# Free Standing Lumber Racks?



## marcuscraft (Nov 14, 2012)

So moving to a new house in Denver where we have to float our basement walls. The old plan of hanging 500 board feet off the walls just wont work anymore so am looking at freestanding lumber racks. Does anyone have any suggestions for where to get premade ones at a decent price? Looking for something that will hold a few hundred board feet and doesnt need to be attached to a wall. Not really interested in making them as I have about 500 other things to do in a new home and making a rack is low on my priority list…but getting my lumber stacked nice and off the ground is.

Thanks!


----------



## pintodeluxe (Sep 12, 2010)

Steel racks can be outrageous in price. I saw some used ones yesterday for 10K. Maybe a local discount center, building center, or re-purpose type shop?


----------



## Yonak (Mar 27, 2014)

Another possibility is commercial store shelving. If there is a store going out of business or remodeling in your area it could be worth checking out. ..Maybe check Craig's List.
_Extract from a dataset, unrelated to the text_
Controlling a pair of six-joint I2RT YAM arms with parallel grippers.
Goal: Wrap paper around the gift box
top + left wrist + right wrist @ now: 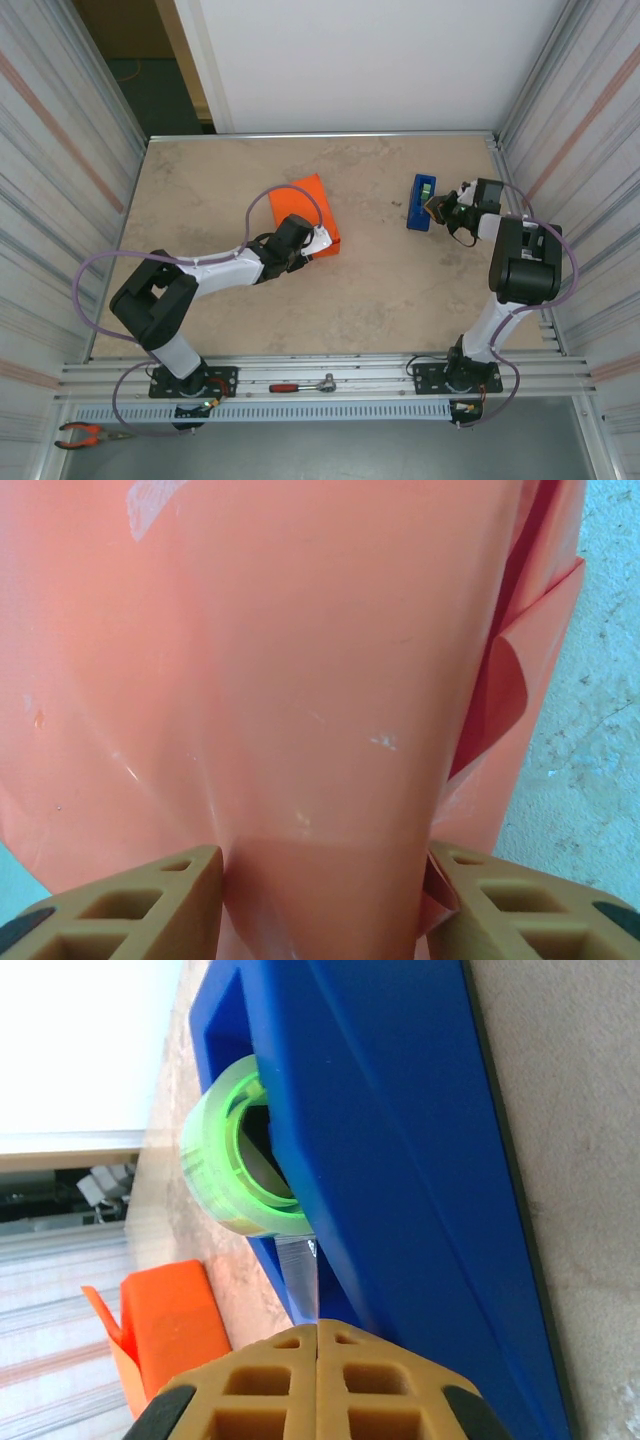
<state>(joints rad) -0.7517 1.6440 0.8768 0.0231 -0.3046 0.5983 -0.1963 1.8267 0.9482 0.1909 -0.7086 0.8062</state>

I have some that is very strong. Recently I was able to stand on one shelf which was already stacked with 150bf of lumber to reach something above and it supported the weight with nary a whimper.


----------



## johnhutchinson (Dec 9, 2013)

Ladder brackets? Lean them up against the wall.


----------



## timbertailor (Jul 2, 2014)

Metal Cantilever Racks

Great company to deal with.


----------



## Lynden (Oct 13, 2009)

If you get sticker shock from the cost of steel racks and decide to build your own, I built a rack similar to these racks for a friend. It's an easy rack to build.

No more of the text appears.